Required action:
Transcribe the listing that follows in full, omitting pictures.

Available data:
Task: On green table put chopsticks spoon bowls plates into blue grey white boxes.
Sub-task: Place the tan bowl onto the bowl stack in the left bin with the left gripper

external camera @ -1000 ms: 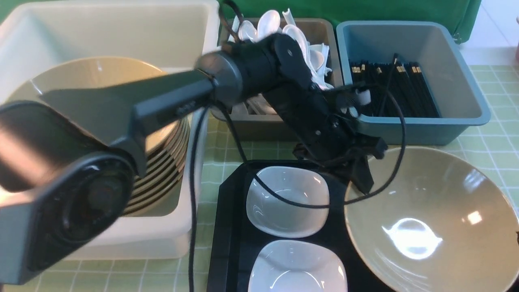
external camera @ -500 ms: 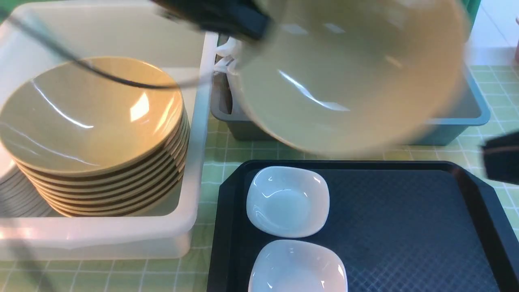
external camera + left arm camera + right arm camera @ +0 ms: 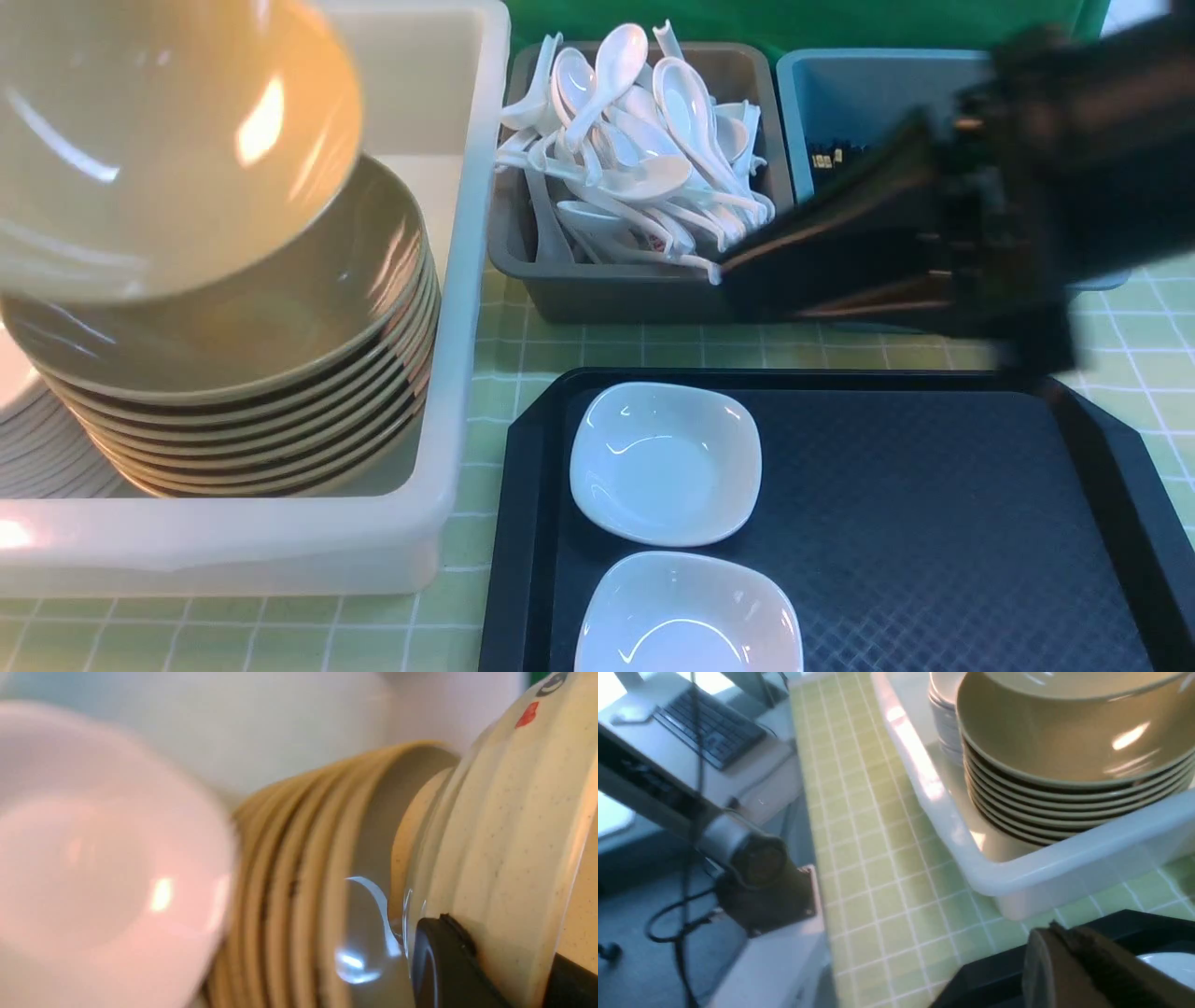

Answer space:
Task: On green table put chopsticks spoon bowls plates into blue grey white boxes.
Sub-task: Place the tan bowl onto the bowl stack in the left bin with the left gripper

external camera @ -1000 ms: 
external camera @ -500 ms: 
external camera + left arm camera + right arm camera @ +0 ms: 

The response to this exercise has been given in full.